Action item: Print the data that follows word for word, leaving out any picture.

Data segment:
+++

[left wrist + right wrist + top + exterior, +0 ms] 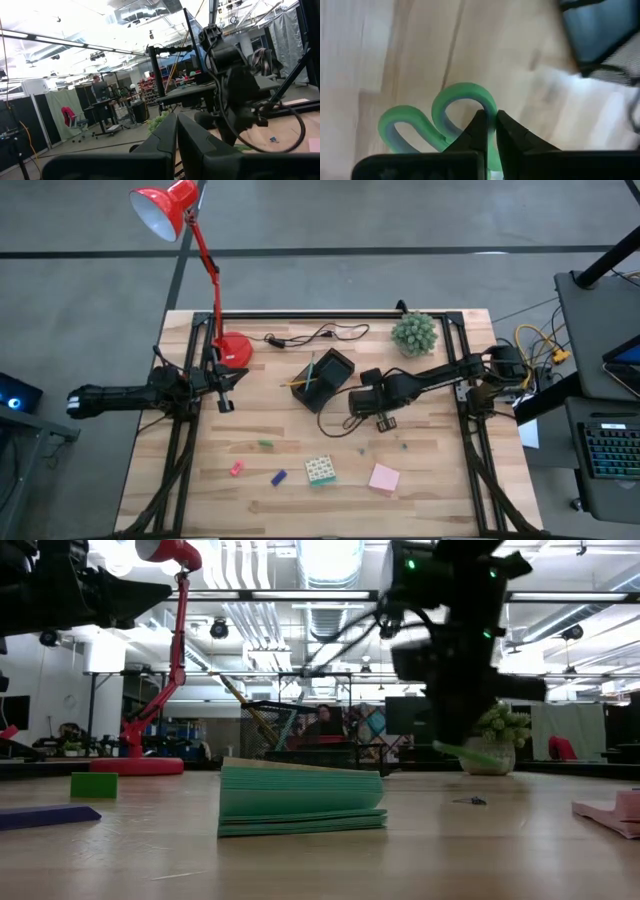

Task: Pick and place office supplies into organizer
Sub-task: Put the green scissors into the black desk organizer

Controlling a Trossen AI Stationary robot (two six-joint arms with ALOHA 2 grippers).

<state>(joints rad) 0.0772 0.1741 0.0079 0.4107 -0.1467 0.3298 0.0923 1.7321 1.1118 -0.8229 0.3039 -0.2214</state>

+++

Response:
[left wrist + right wrist + top + exterior, +0 ms] 

Task: Pick and place office supplies into organizer
Sub-task: Put the green scissors into the black desk organizer

Controlling a Trossen AI Stationary robot (two six-joint arms with ALOHA 2 grippers).

<state>(joints rad) 0.0772 0.1741 0.0079 0.4107 -0.1467 0.3298 0.0923 1.7321 1.1118 -0.8229 0.3039 -0.2214</state>

The answer is complete.